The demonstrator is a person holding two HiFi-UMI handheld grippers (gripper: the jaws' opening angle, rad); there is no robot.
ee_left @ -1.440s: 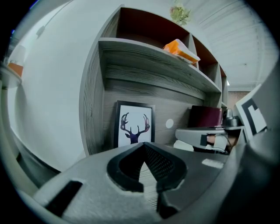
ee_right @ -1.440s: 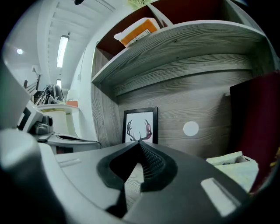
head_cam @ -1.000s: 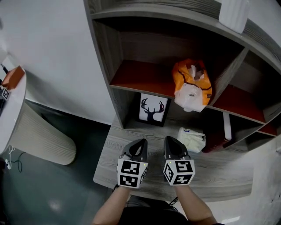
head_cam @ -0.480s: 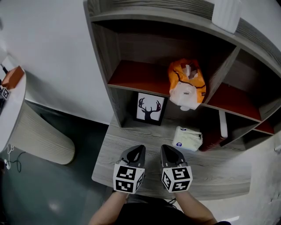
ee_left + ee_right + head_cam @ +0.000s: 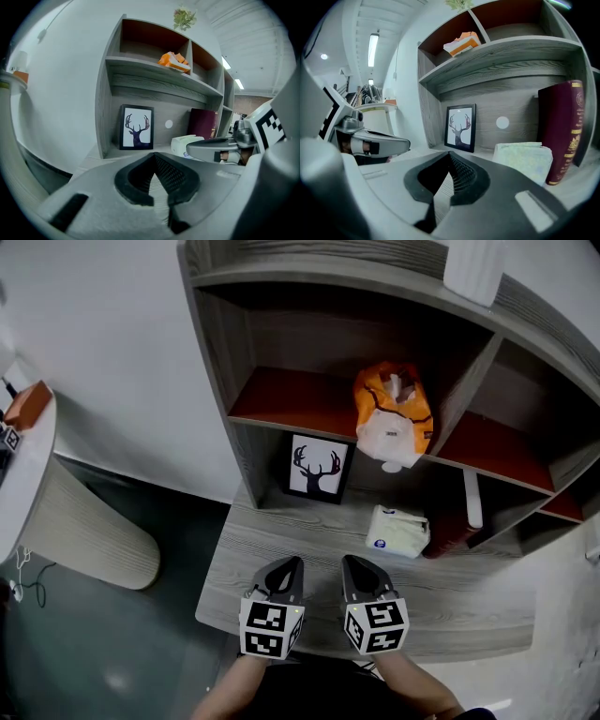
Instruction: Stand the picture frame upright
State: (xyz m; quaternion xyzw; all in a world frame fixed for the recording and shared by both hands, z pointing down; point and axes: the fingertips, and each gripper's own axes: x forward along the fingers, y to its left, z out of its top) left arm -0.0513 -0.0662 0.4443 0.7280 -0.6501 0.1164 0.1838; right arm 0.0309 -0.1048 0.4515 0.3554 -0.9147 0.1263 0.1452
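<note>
One picture frame (image 5: 315, 468), upright, long axis vertical, short edge down on the grey desk (image 5: 272, 549). Printed face, a black deer head on white, turned toward both pairs of jaws. Placed well ahead of them, at the left end of the lower compartment, just beside the side wall and close against the back panel.

Two grippers, side by side, low over the near edge of the desk. Left gripper (image 5: 291, 564): jaws pressed together, nothing between them, frame (image 5: 137, 133) ahead and a little to the left. Right gripper (image 5: 352, 562): jaws likewise together and empty, frame (image 5: 461, 127) almost straight ahead.

One pale packet (image 5: 398, 530), ahead and to the right of the right jaws, lying flat. One dark red book (image 5: 565, 131), standing just right of that packet. One orange bag (image 5: 392, 413), on the shelf above the frame, higher than both pairs of jaws. One white ribbed vase (image 5: 478, 268) on the top board.
</note>
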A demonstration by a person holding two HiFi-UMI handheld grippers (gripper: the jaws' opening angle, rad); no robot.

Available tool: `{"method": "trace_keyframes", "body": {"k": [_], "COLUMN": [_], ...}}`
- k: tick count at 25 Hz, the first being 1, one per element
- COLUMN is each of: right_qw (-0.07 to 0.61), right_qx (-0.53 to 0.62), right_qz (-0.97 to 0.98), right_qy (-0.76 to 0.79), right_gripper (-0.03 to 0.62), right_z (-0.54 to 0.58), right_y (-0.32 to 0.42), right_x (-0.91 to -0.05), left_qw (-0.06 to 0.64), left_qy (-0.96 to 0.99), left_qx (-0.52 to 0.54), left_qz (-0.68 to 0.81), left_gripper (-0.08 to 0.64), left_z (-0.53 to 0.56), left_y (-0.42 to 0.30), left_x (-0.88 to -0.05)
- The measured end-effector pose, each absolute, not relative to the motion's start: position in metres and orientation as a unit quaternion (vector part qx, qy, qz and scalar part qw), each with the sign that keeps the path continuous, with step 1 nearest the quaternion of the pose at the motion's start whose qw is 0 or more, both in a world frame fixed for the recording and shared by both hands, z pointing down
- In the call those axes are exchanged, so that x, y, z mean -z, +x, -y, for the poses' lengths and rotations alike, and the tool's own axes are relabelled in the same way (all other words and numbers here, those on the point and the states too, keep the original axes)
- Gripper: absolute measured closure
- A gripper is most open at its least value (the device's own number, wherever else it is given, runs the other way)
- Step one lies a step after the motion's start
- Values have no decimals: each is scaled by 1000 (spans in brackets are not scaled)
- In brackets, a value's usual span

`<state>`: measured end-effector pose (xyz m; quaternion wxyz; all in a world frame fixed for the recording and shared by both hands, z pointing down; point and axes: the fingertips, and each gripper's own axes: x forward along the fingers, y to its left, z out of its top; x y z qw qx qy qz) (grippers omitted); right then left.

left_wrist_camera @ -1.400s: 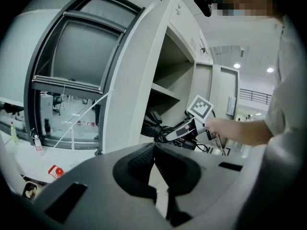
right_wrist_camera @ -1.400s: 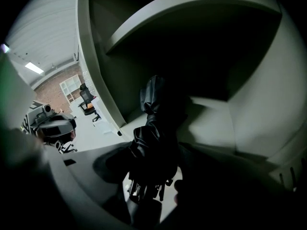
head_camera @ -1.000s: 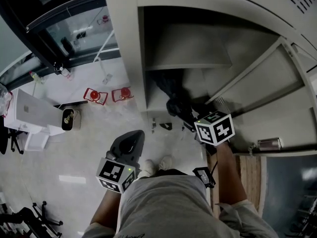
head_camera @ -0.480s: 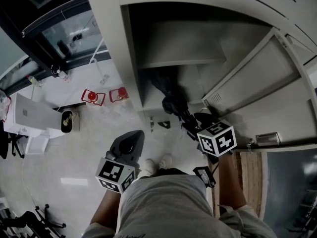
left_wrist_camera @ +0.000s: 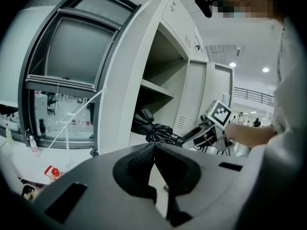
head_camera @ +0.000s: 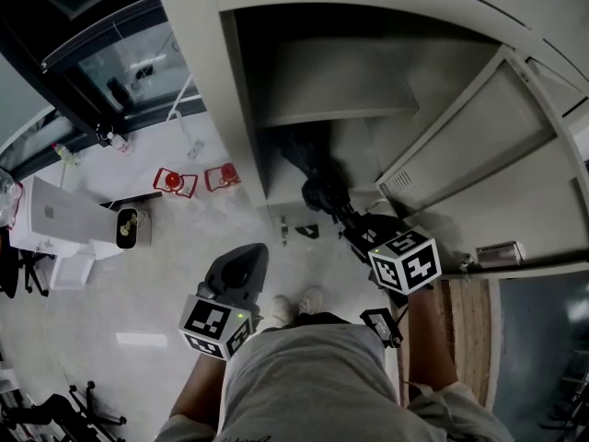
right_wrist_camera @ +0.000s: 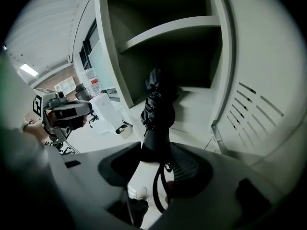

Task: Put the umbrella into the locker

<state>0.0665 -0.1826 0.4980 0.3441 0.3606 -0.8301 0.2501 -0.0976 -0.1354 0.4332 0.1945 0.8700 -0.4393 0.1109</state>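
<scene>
The folded black fabric umbrella (right_wrist_camera: 158,107) reaches tip-first into the lower compartment of the pale grey metal locker (head_camera: 195,90), under 1 shelf. The right gripper (right_wrist_camera: 156,152) is closing its 2 jaws on the umbrella's handle, with the pads touching it. The left gripper (left_wrist_camera: 153,150) hangs well apart from it, its jaws together and empty.

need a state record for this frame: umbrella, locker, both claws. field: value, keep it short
umbrella: black, folded; canopy end inside the lower compartment, handle sticking out the front
locker: door open; umbrella lies below the shelf
right claw: jaws closing on the umbrella's handle, pads appear to meet its sides
left claw: jaws together, nothing between them, held away from the locker
task status: umbrella partly in, not let go
</scene>
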Motion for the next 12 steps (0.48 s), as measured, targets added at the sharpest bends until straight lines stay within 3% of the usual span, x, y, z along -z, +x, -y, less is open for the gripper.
{"method": "trace_keyframes", "body": {"k": [12], "right_qw": [344], "right_qx": [-226], "right_qz": [827], "right_qy": [383], "right_gripper": [391], "right_z": [205], "right_y": [60], "right_x": [-483], "left_qw": [192], "left_qy": [869], "left_qx": [-103], "left_qz": [443], "left_gripper": [545], "left_z": [138], "left_y": [-101], "left_x": [-433]}}
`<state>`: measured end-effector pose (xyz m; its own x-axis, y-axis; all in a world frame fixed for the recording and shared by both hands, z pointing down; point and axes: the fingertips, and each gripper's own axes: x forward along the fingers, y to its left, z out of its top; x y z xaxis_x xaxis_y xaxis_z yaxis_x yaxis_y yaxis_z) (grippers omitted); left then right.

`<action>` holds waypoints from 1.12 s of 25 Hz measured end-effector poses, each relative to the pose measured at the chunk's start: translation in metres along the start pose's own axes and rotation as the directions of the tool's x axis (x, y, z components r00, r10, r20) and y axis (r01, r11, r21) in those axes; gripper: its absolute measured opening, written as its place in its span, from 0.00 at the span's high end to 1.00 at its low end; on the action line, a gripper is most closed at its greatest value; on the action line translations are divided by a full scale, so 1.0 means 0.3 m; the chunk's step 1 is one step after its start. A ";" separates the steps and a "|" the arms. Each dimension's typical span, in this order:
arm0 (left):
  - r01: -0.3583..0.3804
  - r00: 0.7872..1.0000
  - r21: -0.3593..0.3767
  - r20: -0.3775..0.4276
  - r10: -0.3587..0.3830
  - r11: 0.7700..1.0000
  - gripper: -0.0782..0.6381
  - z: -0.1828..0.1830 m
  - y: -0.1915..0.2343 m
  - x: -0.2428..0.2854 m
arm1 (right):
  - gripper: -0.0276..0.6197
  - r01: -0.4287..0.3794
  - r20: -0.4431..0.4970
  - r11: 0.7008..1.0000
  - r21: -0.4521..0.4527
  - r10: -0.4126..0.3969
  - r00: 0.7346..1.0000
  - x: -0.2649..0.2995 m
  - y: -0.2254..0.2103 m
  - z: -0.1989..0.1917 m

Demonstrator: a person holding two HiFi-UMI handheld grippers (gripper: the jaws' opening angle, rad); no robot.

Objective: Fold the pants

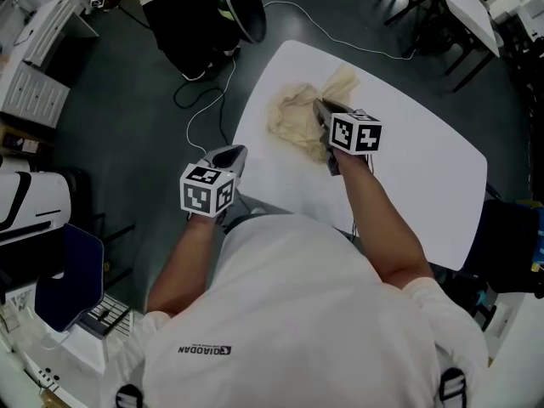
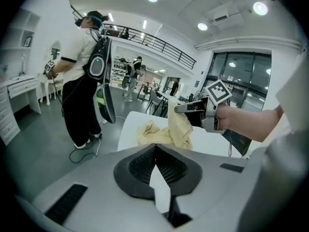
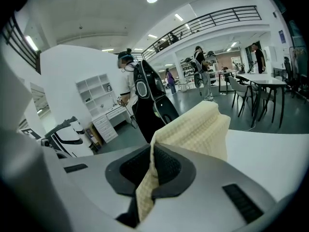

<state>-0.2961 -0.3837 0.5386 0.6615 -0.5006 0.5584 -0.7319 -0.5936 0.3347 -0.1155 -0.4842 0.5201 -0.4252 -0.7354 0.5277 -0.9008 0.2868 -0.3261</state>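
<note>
The cream pants (image 1: 293, 119) are lying crumpled on the white table (image 1: 425, 177), toward its eleven o'clock side in the head view. The right gripper (image 1: 321, 109) is clamping a raised fold of them, with the cloth running between its closed jaws. The left gripper (image 1: 231, 153) is hovering at eight o'clock from the pants, by the table's edge, its jaws pressed together on nothing.

In the head view, the right gripper (image 1: 323, 111) with its marker cube is covering part of the crumpled cream-yellow fabric pants (image 1: 291, 117), while the person's white-shirted torso (image 1: 297, 313) is hiding the near edge of the white rounded table (image 1: 425, 172).
</note>
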 end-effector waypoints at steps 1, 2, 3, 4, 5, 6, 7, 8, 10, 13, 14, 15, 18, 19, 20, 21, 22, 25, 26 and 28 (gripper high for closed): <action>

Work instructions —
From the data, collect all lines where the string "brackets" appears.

Answer section —
- Values have no decimals: each is scaled by 1000 (spans in brackets are not scaled)
- In brackets, a value's usual span

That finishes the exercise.